E’ previsto, quindi, l’ampliamento delle ipotesi di lavoro di pubblica utilità del comma 5 bis dell’art. 73 DPR 309/90 (il nuovo comma 5 ter ne consente l’applicazione anche per reati diversi dall’art. 73 co. 5 purchè commessi da soggetto tossicodipendente e con esclusione di quelli previsti dall’art. 407 co. 2 lett. a c.p.p. ): un caso di probation per verità già di scarsa applicazione ma invece opportunamente da incentivare.
Il comma 3 dell’articolo 54 ha stabilito poi che l’attività viene svolta nell’ambito della provincia in cui risiede il condannato e comporta la prestazione di non più di sei ore di lavoro settimanale da svolgere con modalità e tempi che non pregiudichino le esigenze di lavoro, di studio, di famiglia e di salute del condannato.
Sia queste attività che quelle più specifiche alla detenzione, svolte cioè nel perimetro intramurario durante il corso della sua detenzione, sono prese in considerazione dal Tribunale di Sorveglianza per la concessione della liberazione anticipata, che consente al condannato a pena detentiva che abbia dato prova di partecipazione all’opera di rieducazione di godere, quale riconoscimento di tale partecipazione, di una detrazione di quarantacinque giorni per ogni singolo semestre di pena scontata.
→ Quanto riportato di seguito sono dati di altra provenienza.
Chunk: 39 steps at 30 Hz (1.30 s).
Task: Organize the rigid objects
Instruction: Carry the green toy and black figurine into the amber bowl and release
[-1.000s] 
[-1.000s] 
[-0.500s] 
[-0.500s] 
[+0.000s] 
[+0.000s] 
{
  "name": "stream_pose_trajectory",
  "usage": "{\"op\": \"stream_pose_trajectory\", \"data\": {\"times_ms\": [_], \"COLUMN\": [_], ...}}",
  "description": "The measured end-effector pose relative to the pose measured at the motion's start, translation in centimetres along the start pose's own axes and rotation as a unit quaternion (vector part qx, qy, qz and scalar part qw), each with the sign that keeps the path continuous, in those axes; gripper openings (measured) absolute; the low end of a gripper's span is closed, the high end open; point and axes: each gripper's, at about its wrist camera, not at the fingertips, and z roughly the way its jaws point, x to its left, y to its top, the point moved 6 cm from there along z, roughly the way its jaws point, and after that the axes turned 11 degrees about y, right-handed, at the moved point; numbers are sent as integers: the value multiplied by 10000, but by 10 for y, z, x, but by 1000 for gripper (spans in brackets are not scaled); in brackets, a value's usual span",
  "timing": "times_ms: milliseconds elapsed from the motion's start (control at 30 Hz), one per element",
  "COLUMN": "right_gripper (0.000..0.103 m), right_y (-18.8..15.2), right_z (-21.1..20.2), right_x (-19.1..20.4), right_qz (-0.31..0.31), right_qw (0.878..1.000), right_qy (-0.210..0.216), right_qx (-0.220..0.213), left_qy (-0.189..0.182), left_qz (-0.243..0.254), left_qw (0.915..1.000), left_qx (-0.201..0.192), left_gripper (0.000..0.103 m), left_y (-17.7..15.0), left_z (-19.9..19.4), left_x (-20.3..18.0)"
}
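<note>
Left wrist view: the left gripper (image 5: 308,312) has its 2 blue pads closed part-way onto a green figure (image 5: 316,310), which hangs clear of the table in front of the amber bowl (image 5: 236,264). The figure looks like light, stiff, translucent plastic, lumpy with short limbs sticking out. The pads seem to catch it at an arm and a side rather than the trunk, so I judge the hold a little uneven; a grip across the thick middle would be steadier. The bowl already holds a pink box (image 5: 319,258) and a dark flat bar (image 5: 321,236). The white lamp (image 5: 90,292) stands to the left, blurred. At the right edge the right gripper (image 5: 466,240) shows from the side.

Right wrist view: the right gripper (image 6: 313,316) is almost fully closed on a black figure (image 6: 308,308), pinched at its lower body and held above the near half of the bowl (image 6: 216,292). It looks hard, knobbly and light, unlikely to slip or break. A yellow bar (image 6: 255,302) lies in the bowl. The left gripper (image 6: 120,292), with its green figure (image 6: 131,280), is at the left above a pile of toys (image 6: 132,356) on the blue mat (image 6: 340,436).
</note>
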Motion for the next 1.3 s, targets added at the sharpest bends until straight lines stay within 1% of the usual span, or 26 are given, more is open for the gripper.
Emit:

Anche la suprema corte è intervenuta già in passato, con la sentenza del 22 maggio 2001 n. 158, precisando che:
- il lavoro dei detenuti, che nella concezione giuridica posta alla base del regolamento carcerario del 1931 si poneva come un fattore di aggravata afflizione, cui dovevano sottostare quanti erano stati privati della libertà, è oggi divenuto, a séguito delle innovazioni dell’ordinamento penitenziario ispirate all’evoluzione della sensibilità politico-sociale, un elemento del trattamento rieducativo.
La legge prevede, perciò, che al condannato sia assicurato un lavoro, nella forma consentita più idonea, ivi comprese quella dell’esercizio in proprio di attività intellettuali, artigianali ed artistiche (art. 49 del d.P.R. 29 aprile 1976, n. 431) o quella del tirocinio retribuito (quattordicesimo e quindicesimo comma dell’art. 20).
Accanto quindi a queste sperimentazioni e alle figure del lavoro esterno e di quello «a domicilio» carcerario, nasce la possibilità per imprenditori pubblici e privati di organizzare e gestire direttamente le lavorazioni all’interno degli istituti, fino a promuovere forme di autorganizzazione, mediante cooperative sociali che consentono il superamento del divieto di assunzione della qualità di socio per l’incapacità derivante da condanne penali e civili.
Il pericolo maggiore oggi è che la pena detentiva non abbia più nessun valore e che la maggioranza delle persone impiegate, possa successivamente, verificare il radicale cambiamento del proprio stile di vita, metabolizzandolo e facendolo diventare proprio.
Potremmo vedere uomini che riparano cose che servono a loro stessi per ripararsi da soli.